For years, critics argued that so-called gender-affirming care for minors rested on shaky science and irreversible harm. Now, one of the nation’s largest surgical bodies appears to agree.
The American Society of Plastic Surgeons has reversed its earlier position and is urging doctors to step back from performing gender-related surgeries on minors, citing weak evidence, growing uncertainty, and serious ethical concerns.
The move follows mounting legal pressure, shifting public opinion, and a wave of international medical reviews that have scrutinized the practice more closely than ever before.
From Firm Belief to Formal Doubt

Back in 2019, the ASPS took a confident stance, stating it firmly believed “that plastic surgery services can help gender dysphoria patients align their bodies with whom they know themselves to be and improve their overall mental health and well-being.” At the time, the organization also criticized Republican-backed restrictions on such procedures.
That confidence has now evaporated.
In a new policy statement released Wednesday, the group addressed its position “on breast/chest, genital, and facial gender surgery for individuals under the age of 19,” signaling a dramatic reassessment.
Global Reviews Raise Red Flags
According to the ASPS, the shift did not happen in a vacuum. The organization pointed to international developments, noting that “a number of international health systems and professional bodies initiated formal re-examinations of earlier clinical practice assumptions in response to patient presentation and a growing uncertainty about the benefits of medical and surgical interventions.”
Those reassessments, the surgeons said, uncovered troubling gaps. “Systematic reviews and evidence reassessments have subsequently identified limitations in study quality, consistency, and follow-up alongside emerging evidence of treatment complications and potential harms.”
The group specifically referenced the United Kingdom’s Cass Review, a sweeping 388-page analysis, as well as a 410-page peer-reviewed report from the Department of Health and Human Services titled “Treatment for Pediatric Gender Dysphoria: Review of Evidence and Best Practices.”
Evidence Thin, Risks Persistent

Taken together, those reports led to sobering conclusions. The ASPS acknowledged that they “have contributed to a clearer understanding of potential harms, while also highlighting limitations of the available evidence, including gaps in documenting long-term physical, psychological, and psychosocial outcomes.”
Perhaps most striking, the organization conceded that “available evidence suggests that a substantial proportion of children with prepubertal onset gender dysphoria experience resolution or significant reduction of distress by the time they reach adulthood, absent medical or surgical intervention.”
In plain terms, many children grow out of the distress without drastic medical steps.

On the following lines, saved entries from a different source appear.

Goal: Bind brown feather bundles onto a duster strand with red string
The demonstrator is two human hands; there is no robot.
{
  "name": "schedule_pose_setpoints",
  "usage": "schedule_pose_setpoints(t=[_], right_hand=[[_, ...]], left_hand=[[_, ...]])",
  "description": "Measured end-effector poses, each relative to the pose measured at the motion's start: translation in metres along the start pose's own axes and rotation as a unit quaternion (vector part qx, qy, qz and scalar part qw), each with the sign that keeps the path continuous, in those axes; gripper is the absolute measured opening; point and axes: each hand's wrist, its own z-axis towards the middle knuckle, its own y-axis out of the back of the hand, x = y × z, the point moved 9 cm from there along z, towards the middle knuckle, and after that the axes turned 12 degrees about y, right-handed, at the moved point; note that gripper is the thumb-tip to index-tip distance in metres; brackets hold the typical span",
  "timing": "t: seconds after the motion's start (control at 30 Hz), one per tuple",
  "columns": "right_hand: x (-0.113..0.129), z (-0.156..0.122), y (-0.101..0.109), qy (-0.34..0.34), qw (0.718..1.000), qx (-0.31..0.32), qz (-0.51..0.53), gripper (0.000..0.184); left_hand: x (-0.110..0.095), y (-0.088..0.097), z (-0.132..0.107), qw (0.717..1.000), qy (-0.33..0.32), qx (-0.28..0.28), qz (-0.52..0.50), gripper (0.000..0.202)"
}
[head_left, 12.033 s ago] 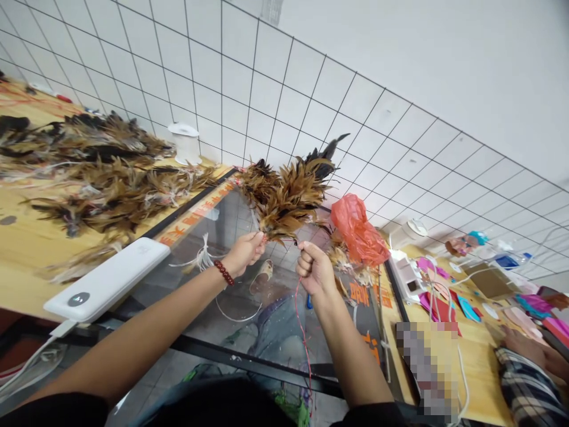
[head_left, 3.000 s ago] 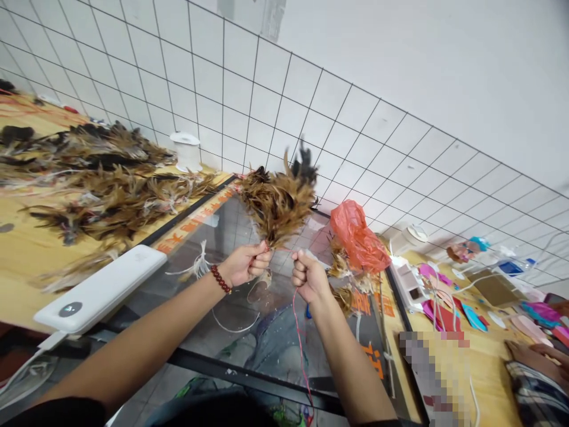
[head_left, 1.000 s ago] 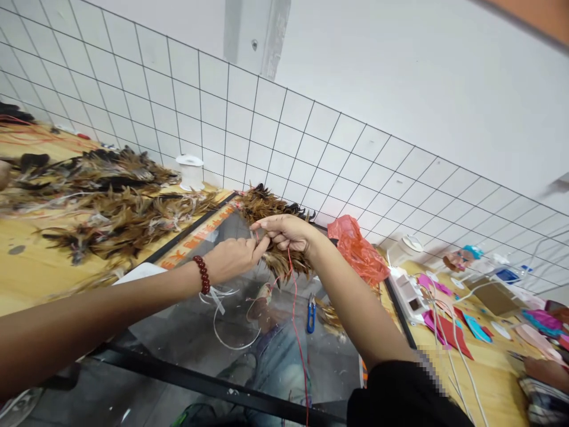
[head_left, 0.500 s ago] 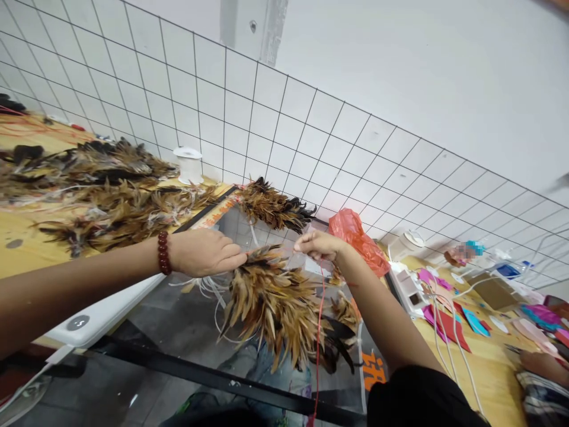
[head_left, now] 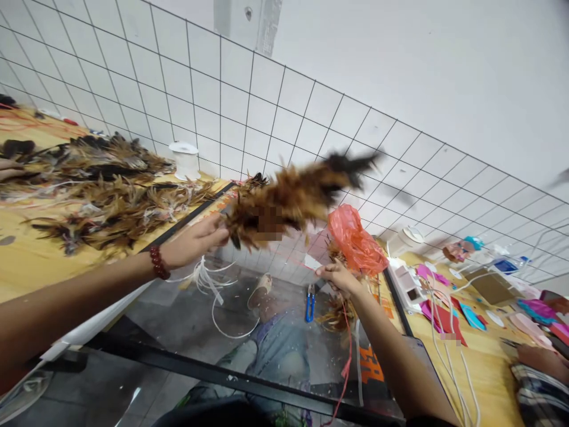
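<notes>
My left hand (head_left: 198,242), a beaded bracelet at its wrist, is closed on one end of a brown and black feather bundle (head_left: 288,198). The bundle is lifted above the glass tabletop (head_left: 178,332) and smeared by motion. Over the right half of the glass, my right hand (head_left: 340,277) pinches a red string (head_left: 349,338), which hangs down toward the front edge. A small white piece (head_left: 312,261) shows at its fingertips; whether it is held there I cannot tell. Blue-handled snips (head_left: 310,303) lie left of that hand, and loose brown feathers (head_left: 336,314) lie under it.
Feather bundles (head_left: 133,207) cover the wooden table at left, near a white spool (head_left: 184,160). White strands (head_left: 207,276) lie on the glass. A red plastic bag (head_left: 355,240) stands behind my right hand. At right are white cables (head_left: 448,362) and another person's hand (head_left: 540,359).
My left hand has moved left and swung the feather bundle up and away from the glass, uncovering the snips. My right hand has moved lower and to the right with the red string.
</notes>
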Motion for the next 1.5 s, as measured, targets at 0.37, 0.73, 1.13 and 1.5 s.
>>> schedule_pose_setpoints(t=[0.37, 0.73, 1.13, 1.5], right_hand=[[0.056, -0.083, 0.036, 0.086, 0.976, -0.145, 0.141, 0.042], [0.048, -0.133, 0.025, 0.091, 0.961, -0.211, 0.152, 0.040], [0.008, -0.196, 0.005, 0.051, 0.953, -0.259, 0.147, 0.037], [-0.009, -0.229, -0.060, 0.058, 0.966, -0.237, 0.090, 0.036]], left_hand=[[0.058, -0.047, 0.013, 0.886, 0.309, 0.082, -0.336, 0.027], [0.087, -0.072, 0.017, 0.927, 0.224, -0.004, -0.300, 0.025], [0.071, -0.094, 0.010, 0.883, 0.251, 0.041, -0.395, 0.020], [0.057, -0.110, 0.020, 0.908, 0.206, 0.006, -0.364, 0.024]])
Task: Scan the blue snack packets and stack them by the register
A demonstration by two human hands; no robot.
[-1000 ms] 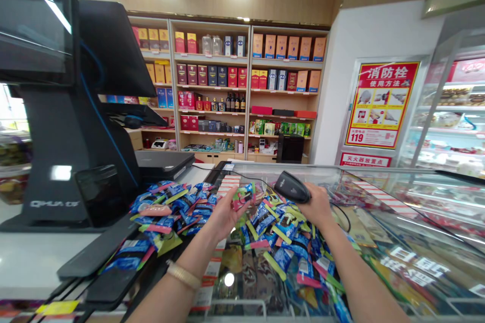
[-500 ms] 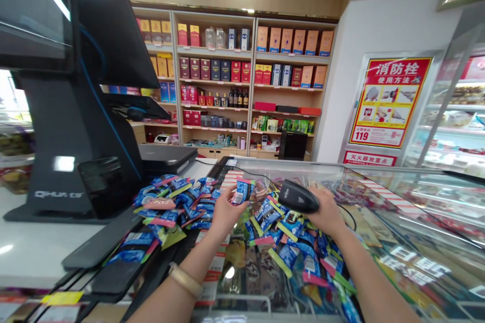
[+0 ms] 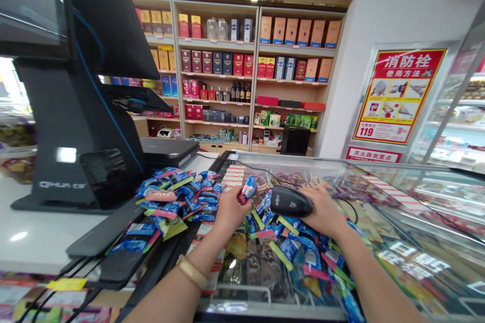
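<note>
Passage between the left hand (image 3: 229,210) and right hand (image 3: 326,210) was narrowed by the black handheld scanner (image 3: 291,201). Heaped blue sachets (image 3: 178,197) obstructed low travel leftward toward the black POS terminal (image 3: 76,126); a thin black cable (image 3: 265,170) crossed the glass freezer lid (image 3: 397,197), with open air above it

A red-and-yellow poster (image 3: 398,96) is headed 消防栓 使用方法 and shows the number 119 at its lower left; the small red-lettered sign (image 3: 373,154) beneath it reads 灭火器放置点. The black base of the checkout terminal (image 3: 56,184) bears a logo that looks like "QHUA DF", not fully certain. Print on the blue packets (image 3: 170,197) and the handheld barcode scanner (image 3: 291,201) is too small to read.
</note>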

A Clear Recommendation for Delay
The conclusion was unambiguous.
The ASPS stated that “there is insufficient evidence demonstrating a favorable risk-benefit ratio for the pathway of gender-related endocrine and surgical interventions in children and adolescents.”
As a result, the group recommended that surgeons “delay gender-related breast/chest, genital, and facial surgery until a patient is at least 19 years old.”
It also urged doctors to proceed with extreme care, adding that “plastic surgeons should adopt a posture of heightened caution, enhanced documentation, and explicit uncertainty disclosure, recognizing that their role is not simply technical but ethical.”
Applause From Federal Officials and Advocates
The announcement drew immediate praise from federal leaders and medical reform advocates.
Health and Human Services Secretary Robert F. Kennedy Jr. said, “We commend the American Society of Plastic Surgeons for standing up to the overmedicalization lobby and defending sound science.”
“By taking this stand, they are helping protect future generations of American children from irreversible harm,” Kennedy added.
Dr. Stanley Goldfarb, chairman of the advocacy group Do No Harm, echoed that sentiment. “High praise to the American Society of Plastic Surgeons for taking an important step toward ending the unscientific and harmful practice of sex-rejecting procedures on minors,” he said.
Goldfarb went further, stating, “The ASPS becomes the first major medical organization to support evidence-based and ethical medicine and reject, in their words, these harmful and irreversible procedures.”
Lawsuits Add Pressure to the Debate
The timing of the policy shift was notable. It came just days after a woman who underwent a sex-rejection surgery as a minor was awarded $2 million in the first malpractice lawsuit of its kind brought by a detransitioner.
The plaintiff, Fox Varian, 22, sued her New York-based psychologist and plastic surgeon over a 2019 procedure she later regretted.
Long before the verdict, some experts predicted this moment. Psychiatrist Miriam Grossman warned that litigation could force a reckoning. She said such cases would make doctors “think twice before they pick up a scalpel and remove the healthy breasts” of a young girl.
She also cautioned that insurers might step away, adding, “It could be the malpractice carriers will stop covering — if they have to pay out huge amounts, they may think twice about covering the malpractice of these surgeons.”
A Line in the Sand
For the ASPS, the message now is restraint, skepticism, and ethics over ideology. After years of firm support, the nation’s leading plastic surgeons are drawing a clear line, and the implications could ripple across the medical world.